Twitter and Musk did not respond to requests for comment.

In an email sent Monday to employees seen by The New York Times, Mr. Musk said the weekend layoffs were “a difficult organizational overhaul focused on improving execution going forward.” He said he was still working at the company. Those who will receive “very significant stock and other compensation awards” on March 24.

In the late 2000s and early 2010s, Twitter became known for frequent glitches and a “failed whale,” an image of a whale being airlifted by a flock of birds when the site was not functioning.
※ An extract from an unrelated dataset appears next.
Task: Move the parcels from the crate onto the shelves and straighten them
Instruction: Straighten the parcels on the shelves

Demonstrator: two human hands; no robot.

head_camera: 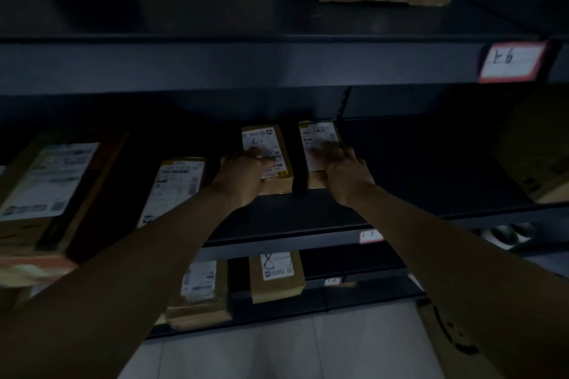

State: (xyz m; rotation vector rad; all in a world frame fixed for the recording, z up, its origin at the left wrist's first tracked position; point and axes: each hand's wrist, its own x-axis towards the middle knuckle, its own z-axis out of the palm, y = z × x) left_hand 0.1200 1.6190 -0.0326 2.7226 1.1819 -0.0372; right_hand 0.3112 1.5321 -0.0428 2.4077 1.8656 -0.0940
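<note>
With both hands already down on the middle shelf, best to square up with light, even pressure. Left hand flat on the left parcel, fingers spread over its label; right hand likewise on the right parcel. Both lying flat, side by side, apart, long axes running front to back, slightly toed in.

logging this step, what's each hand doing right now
Left hand: laid on the left small parcel; closed grip cannot be told.
Right hand: laid on the right small parcel; grip cannot be told.
</note>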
Over the years, the company has added hundreds of people to its infrastructure team and improved server technology to reduce disruptions, according to three current and former engineers.

The layoffs began after Mr. Musk took over the company — followed by more substantive changes to back-end technology. On Dec. 24, Twitter shut down a Sacramento data center that had helped handle most of the service’s web traffic. That leaves Twitter with just two other facilities, in Atlanta and Portland, Oregon.

Four days later, Twitter experienced a widespread outage, with some users logging out of the service or unable to view replies to their tweets.

Employee errors lead to other outages. In early February, a Twitter worker deleted data from an internal service designed to prevent spam, causing a glitch that prevented many people from tweeting or messaging each other, according to three people familiar with the matter.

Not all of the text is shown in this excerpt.